Shape mismatch with NeuralNetworkRegressor + SamplerQNN

[gdeluca1]

Environment

• Qiskit Machine Learning version: 0.5.0
• Python version: 3.10.4
• Operating system: Windows 10

What is happening?

When using a SamplerQNN, the output shape is related to the size of the quasi-probability distribution (for example, it would output 2 values if 1 qubit is used). However, when constructing a NeuralNetworkRegressor using the SamplerQNN, the output shape no longer reflects this.

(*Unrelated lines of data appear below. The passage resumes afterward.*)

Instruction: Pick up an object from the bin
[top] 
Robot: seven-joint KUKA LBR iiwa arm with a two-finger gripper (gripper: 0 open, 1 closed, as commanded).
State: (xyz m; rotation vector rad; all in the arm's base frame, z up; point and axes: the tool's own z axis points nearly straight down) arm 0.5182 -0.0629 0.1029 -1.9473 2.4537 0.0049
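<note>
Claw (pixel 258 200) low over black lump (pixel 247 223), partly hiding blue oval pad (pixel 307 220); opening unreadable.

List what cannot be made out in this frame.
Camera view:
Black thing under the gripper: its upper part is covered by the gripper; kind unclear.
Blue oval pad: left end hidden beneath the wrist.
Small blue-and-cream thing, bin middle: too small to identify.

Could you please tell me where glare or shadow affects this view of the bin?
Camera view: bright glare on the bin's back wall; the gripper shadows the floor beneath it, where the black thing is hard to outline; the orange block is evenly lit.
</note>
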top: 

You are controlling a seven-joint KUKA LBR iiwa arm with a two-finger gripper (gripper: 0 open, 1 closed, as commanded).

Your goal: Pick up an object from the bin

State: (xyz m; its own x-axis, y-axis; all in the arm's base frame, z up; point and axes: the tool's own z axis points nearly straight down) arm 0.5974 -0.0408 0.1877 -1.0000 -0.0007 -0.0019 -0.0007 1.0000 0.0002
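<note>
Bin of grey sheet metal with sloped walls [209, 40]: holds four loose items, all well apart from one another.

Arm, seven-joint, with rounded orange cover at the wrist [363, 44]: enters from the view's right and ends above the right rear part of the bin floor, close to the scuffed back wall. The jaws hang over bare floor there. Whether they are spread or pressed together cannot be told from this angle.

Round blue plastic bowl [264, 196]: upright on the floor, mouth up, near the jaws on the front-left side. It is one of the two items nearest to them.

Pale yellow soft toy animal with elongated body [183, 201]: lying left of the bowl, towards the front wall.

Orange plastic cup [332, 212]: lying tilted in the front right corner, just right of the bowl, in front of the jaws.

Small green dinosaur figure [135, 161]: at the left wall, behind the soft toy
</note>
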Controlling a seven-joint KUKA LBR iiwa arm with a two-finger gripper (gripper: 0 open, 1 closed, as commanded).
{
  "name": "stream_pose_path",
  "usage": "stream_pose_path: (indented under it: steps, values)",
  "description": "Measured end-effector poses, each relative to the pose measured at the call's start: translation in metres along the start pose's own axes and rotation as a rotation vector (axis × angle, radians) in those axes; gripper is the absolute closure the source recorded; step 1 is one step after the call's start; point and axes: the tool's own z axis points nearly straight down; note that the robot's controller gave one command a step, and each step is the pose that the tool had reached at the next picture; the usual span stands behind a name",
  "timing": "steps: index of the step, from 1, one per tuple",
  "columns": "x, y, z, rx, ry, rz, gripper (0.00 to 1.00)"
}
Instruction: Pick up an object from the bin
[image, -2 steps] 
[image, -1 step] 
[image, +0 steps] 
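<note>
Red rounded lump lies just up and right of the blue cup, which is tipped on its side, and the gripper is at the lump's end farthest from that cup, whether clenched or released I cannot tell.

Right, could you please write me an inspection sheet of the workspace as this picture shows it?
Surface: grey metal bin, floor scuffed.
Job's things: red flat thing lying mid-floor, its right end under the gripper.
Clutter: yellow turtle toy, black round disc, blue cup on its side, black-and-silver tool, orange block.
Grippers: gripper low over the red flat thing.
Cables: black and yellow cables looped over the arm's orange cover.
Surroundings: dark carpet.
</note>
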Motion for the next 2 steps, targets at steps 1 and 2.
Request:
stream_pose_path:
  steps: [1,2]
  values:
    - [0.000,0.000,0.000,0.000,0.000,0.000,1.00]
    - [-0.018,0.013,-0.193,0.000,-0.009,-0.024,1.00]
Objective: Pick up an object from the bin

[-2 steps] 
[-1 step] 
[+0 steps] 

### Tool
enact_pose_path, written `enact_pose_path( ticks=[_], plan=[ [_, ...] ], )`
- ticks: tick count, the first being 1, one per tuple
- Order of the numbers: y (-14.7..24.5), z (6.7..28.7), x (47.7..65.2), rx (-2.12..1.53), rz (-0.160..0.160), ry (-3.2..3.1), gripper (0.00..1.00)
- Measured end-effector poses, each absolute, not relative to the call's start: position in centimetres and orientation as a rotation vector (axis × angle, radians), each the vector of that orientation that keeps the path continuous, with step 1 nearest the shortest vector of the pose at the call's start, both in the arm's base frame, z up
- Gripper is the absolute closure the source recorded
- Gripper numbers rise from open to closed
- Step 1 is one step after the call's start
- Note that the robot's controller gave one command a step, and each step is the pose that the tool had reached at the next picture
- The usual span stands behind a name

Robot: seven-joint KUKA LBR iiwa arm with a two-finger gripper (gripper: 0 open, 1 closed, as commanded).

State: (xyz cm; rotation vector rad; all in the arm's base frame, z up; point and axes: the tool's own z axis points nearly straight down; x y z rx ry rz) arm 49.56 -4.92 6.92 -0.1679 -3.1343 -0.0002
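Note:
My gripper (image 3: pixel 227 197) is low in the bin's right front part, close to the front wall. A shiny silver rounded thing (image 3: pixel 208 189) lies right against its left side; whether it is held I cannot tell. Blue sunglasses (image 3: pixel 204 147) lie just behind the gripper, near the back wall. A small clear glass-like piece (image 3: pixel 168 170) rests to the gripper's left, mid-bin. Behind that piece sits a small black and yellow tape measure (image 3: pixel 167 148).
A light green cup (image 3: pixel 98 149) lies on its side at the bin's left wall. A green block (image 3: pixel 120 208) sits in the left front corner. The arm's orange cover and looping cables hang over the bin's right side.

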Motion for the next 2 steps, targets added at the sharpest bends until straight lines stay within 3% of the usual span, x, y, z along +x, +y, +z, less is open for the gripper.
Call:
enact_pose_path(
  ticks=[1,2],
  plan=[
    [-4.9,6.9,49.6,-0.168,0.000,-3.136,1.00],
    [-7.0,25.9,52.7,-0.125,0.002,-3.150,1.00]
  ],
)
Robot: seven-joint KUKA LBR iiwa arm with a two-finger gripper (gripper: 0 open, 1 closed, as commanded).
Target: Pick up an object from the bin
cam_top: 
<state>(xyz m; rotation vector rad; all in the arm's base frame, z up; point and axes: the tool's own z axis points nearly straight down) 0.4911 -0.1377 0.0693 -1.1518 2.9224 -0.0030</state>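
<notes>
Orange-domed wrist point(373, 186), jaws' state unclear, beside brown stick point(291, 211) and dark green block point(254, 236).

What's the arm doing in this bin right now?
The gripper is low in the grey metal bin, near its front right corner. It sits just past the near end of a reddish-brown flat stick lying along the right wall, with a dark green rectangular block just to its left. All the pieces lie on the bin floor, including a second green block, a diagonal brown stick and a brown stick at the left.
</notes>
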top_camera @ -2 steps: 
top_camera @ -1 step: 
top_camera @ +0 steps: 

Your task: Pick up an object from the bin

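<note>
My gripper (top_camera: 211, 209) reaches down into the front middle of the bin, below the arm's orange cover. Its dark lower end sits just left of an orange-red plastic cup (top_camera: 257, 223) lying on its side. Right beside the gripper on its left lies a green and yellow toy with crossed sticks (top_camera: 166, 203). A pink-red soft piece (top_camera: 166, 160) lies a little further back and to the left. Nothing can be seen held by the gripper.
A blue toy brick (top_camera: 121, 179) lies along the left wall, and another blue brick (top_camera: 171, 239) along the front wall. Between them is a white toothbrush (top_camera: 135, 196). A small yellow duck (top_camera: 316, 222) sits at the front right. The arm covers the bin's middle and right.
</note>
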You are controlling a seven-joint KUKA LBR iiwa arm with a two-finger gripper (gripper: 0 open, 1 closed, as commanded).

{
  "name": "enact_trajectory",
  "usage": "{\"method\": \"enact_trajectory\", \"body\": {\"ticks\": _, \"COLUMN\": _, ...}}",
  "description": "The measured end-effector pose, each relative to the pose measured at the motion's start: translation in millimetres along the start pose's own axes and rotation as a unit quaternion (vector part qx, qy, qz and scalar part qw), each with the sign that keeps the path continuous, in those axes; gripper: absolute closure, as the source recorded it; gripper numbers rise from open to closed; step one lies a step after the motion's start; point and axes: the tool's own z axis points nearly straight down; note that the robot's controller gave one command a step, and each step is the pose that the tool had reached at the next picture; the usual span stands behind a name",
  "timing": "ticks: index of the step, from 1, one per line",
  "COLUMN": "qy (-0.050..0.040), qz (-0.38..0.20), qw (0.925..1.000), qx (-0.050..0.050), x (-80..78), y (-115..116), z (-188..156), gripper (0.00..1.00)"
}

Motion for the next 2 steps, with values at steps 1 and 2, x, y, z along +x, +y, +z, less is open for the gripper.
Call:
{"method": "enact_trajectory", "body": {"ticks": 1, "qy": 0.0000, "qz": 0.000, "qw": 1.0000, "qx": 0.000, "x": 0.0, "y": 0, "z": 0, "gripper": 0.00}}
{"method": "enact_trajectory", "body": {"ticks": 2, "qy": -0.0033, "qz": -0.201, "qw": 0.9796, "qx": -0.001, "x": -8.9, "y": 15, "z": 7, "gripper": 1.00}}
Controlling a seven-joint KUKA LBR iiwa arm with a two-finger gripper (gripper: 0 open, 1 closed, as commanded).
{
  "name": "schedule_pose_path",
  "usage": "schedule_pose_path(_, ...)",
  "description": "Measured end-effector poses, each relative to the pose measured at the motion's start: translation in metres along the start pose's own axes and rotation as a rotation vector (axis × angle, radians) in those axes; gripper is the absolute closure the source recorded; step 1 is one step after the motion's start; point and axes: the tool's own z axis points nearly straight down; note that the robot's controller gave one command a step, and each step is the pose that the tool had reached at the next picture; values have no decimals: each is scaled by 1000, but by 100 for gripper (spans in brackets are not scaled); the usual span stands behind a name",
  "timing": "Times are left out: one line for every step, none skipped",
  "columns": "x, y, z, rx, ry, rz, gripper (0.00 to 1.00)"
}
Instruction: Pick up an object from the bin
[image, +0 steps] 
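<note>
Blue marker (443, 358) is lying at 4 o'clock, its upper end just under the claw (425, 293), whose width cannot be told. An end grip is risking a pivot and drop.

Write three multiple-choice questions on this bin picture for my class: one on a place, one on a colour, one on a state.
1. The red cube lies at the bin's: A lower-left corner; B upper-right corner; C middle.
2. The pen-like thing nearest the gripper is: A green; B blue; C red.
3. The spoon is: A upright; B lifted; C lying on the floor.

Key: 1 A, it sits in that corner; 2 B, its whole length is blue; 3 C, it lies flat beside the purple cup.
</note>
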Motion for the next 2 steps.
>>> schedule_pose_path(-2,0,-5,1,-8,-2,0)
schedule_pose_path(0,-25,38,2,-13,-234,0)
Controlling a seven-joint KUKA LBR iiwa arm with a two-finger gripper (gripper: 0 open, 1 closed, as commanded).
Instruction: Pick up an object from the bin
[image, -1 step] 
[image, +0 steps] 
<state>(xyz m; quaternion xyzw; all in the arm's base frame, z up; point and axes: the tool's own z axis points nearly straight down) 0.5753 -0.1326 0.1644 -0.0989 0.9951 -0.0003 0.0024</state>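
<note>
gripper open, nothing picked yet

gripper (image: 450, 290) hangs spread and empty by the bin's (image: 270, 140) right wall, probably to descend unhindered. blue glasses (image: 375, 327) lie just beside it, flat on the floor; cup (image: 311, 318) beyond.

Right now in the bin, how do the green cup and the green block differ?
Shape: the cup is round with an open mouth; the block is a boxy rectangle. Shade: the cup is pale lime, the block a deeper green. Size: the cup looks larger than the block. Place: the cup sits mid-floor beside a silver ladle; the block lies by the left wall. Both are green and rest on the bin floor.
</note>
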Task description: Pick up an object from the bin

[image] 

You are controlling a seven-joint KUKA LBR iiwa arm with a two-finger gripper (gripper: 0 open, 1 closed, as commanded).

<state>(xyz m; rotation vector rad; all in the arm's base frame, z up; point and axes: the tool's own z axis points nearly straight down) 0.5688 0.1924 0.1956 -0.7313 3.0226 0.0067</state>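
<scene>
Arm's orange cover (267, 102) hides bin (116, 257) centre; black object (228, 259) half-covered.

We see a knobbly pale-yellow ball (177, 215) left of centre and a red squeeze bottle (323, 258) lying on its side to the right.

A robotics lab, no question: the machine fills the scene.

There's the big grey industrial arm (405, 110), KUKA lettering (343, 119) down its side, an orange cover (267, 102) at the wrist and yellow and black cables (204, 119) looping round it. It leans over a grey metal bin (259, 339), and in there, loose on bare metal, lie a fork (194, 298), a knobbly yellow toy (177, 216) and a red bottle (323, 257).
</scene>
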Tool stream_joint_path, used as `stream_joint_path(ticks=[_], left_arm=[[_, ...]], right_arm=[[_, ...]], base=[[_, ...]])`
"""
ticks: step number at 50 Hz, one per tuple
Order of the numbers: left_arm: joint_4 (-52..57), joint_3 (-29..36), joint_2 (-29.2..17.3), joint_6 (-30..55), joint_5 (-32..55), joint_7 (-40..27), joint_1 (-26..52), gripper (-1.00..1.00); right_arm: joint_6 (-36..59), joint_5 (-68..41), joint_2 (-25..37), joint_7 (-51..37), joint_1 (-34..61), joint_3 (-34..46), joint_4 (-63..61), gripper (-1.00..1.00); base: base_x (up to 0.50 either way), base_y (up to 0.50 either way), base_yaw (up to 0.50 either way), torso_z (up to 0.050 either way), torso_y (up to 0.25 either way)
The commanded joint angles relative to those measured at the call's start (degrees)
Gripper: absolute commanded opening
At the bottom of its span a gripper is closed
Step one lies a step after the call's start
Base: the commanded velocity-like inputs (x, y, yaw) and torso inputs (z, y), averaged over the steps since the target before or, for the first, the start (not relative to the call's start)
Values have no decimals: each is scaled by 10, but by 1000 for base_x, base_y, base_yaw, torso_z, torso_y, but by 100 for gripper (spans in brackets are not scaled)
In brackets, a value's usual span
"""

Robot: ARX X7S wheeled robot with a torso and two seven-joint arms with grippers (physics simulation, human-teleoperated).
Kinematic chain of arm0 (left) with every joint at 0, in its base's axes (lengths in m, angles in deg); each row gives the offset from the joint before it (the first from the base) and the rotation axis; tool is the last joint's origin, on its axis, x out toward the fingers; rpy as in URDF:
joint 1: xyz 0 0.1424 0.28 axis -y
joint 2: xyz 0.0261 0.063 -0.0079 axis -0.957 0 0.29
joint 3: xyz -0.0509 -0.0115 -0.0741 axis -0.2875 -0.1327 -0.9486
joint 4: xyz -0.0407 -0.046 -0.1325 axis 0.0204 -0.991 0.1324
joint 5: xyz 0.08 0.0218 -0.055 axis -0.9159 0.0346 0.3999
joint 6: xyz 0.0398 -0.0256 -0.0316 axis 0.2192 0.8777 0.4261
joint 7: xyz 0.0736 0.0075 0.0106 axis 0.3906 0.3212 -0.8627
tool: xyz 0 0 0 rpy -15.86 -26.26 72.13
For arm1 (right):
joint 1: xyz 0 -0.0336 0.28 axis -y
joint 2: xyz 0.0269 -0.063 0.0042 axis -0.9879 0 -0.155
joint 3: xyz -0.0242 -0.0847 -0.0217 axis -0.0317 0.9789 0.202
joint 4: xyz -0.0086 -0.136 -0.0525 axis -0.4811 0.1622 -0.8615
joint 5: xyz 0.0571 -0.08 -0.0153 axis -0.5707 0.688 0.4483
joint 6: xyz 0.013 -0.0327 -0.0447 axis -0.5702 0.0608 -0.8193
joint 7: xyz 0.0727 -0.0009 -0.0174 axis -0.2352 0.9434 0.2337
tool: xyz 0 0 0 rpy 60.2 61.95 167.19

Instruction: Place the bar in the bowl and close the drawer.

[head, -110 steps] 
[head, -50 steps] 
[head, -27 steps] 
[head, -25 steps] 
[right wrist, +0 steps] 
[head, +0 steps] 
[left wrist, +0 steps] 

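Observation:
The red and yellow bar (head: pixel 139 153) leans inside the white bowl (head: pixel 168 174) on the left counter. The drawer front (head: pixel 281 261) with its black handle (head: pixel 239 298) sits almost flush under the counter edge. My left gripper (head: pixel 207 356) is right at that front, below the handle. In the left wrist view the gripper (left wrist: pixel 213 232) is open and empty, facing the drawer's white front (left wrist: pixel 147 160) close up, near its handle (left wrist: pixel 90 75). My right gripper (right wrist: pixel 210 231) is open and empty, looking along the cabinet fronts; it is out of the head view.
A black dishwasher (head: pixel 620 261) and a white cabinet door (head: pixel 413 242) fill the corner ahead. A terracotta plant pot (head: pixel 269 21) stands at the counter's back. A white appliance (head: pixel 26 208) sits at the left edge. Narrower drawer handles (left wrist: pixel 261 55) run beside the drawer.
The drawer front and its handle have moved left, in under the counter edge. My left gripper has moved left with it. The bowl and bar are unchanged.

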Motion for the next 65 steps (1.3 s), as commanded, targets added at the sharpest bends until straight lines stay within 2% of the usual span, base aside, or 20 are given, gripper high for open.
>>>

In my below example with 1000 training points, the shape is expected to be (1000,) when it should presumably be (1000,2).

How can we reproduce the issue?

import numpy as np

from qiskit import QuantumCircuit
from qiskit.quantum_info import state_fidelity
from qiskit.algorithms.optimizers import L_BFGS_B

from qiskit.circuit.library import ZFeatureMap, RealAmplitudes
from qiskit_machine_learning.algorithms.regressors import NeuralNetworkRegressor
from qiskit_machine_learning.neural_networks import SamplerQNN

np.random.seed(27)
X_train = np.random.normal(scale=2.5, size=(1000, 1))
num_qubits = 1

y_train = []
for i in range(1000):
    prob = np.random.uniform()
    y_train.append([prob, 1-prob])

y_train = np.array(y_train)

print(X_train.shape)
print(y_train.shape)

(1000, 1) (1000, 2)

feature_map = ZFeatureMap(feature_dimension=num_qubits)
ansatz = RealAmplitudes(num_qubits=num_qubits, reps=1)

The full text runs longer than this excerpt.